PROBLEM REQUIREMENTS:
Take the lines below between the one holding "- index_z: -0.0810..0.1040" and the one holding "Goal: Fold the", inclusive, and copy them exactly. Add nothing.

INFORMATION:
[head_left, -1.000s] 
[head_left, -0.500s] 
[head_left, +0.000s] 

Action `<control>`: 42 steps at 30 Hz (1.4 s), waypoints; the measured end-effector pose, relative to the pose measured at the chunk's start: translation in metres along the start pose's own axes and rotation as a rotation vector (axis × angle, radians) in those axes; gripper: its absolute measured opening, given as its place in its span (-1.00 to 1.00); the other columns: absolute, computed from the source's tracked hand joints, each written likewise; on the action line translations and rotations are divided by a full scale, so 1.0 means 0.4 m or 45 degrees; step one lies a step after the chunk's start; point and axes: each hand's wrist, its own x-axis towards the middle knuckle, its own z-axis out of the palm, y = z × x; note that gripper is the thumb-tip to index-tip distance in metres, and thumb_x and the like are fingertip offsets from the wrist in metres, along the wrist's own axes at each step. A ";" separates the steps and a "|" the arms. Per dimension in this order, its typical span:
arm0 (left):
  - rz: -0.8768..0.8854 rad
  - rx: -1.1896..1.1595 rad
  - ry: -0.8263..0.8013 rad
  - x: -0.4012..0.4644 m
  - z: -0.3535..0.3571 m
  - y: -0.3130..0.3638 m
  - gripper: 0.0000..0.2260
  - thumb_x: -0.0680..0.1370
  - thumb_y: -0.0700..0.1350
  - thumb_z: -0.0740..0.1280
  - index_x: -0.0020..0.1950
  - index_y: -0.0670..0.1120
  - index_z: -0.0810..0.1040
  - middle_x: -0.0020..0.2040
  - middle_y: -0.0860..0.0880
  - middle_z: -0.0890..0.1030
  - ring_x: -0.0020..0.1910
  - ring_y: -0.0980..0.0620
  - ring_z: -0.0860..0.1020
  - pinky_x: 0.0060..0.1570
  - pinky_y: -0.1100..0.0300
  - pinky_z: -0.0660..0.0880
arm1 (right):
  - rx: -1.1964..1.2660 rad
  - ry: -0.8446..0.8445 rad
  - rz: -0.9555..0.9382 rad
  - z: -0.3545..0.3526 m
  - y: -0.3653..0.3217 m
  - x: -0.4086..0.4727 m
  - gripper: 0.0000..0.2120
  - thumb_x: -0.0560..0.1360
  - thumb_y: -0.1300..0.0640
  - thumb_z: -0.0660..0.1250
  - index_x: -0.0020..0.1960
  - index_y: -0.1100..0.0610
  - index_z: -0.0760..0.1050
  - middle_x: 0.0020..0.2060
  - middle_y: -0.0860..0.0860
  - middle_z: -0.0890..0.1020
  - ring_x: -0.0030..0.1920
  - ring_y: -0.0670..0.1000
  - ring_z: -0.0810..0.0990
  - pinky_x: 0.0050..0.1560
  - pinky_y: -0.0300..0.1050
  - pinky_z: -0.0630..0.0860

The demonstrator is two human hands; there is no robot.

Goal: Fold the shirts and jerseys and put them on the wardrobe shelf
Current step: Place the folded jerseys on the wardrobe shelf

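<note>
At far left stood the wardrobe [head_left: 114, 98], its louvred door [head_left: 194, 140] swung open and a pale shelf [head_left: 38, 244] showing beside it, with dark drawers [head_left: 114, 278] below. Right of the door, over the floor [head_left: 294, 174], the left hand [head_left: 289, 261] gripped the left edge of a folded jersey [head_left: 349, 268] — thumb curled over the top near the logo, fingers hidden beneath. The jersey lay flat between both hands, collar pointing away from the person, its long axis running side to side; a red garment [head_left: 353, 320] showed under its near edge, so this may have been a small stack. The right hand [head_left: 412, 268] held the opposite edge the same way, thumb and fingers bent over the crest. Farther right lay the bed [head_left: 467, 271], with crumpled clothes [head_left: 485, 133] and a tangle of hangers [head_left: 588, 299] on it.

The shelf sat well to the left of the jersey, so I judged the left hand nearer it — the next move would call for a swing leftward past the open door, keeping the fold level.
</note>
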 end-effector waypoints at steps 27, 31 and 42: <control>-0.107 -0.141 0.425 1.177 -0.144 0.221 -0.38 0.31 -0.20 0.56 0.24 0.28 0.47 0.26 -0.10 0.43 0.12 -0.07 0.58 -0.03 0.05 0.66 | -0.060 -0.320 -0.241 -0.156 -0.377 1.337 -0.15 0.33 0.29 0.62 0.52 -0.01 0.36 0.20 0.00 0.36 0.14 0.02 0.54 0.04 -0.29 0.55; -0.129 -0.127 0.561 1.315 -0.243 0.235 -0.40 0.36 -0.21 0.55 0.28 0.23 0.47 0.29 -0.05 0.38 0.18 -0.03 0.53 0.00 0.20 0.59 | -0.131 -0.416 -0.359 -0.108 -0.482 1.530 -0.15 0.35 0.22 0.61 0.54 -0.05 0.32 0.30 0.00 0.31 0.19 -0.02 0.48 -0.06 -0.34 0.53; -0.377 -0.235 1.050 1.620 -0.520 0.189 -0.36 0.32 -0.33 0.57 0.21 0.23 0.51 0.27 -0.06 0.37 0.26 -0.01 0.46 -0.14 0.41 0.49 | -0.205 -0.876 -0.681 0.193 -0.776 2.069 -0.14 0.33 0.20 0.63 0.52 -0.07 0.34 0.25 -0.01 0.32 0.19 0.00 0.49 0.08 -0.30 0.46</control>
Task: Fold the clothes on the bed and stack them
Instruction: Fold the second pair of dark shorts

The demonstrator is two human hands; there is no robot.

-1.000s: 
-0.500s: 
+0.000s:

YOUR RESPONSE:
  - index_z: -0.0810..0.1040
  - middle_x: -0.0020..0.2040
  - middle_y: -0.0860..0.0880
  - middle_z: -0.0890..0.1030
  - ring_x: -0.0020..0.1910
  - ring_y: -0.0980..0.0620
  - ring_z: -0.0860..0.1020
  - pinky_x: 0.0060..0.1570
  - pinky_y: -0.1100..0.0300
  - pinky_z: -0.0660..0.0880
arm1 (right):
  - rx: -1.1964..1.2660 rad
  - ry: -0.8446..0.8445 rad
  - rz: -0.9555..0.9382 rad
  - z: -0.3545..0.3526 m
  - y: -0.3653..0.3217 m
  - x: -0.4086..0.4727 m
  - gripper: 0.0000..0.2120
  - thumb_x: -0.0560..0.1360
  - thumb_y: -0.1300..0.0640
  - thumb_z: -0.0660..0.1250
  - index_x: -0.0020..0.1960
  - index_y: -0.1100..0.0610
  - index_z: -0.0760..0.1050
  - middle_x: 0.0020..0.2060
  - middle_y: -0.0860..0.0860
  - middle_z: -0.0890..0.1020
  - ring_x: -0.0030..0.1920
  - ring_y: -0.0670..0.1000
  - ring_z: -0.0810..0.0990
  - pinky_x: 0.0050..0.1560
  - pinky_y: -0.0300..0.1050
  - pinky_z: -0.0630..0.0860

The demonstrator is two human hands; there is no robot.

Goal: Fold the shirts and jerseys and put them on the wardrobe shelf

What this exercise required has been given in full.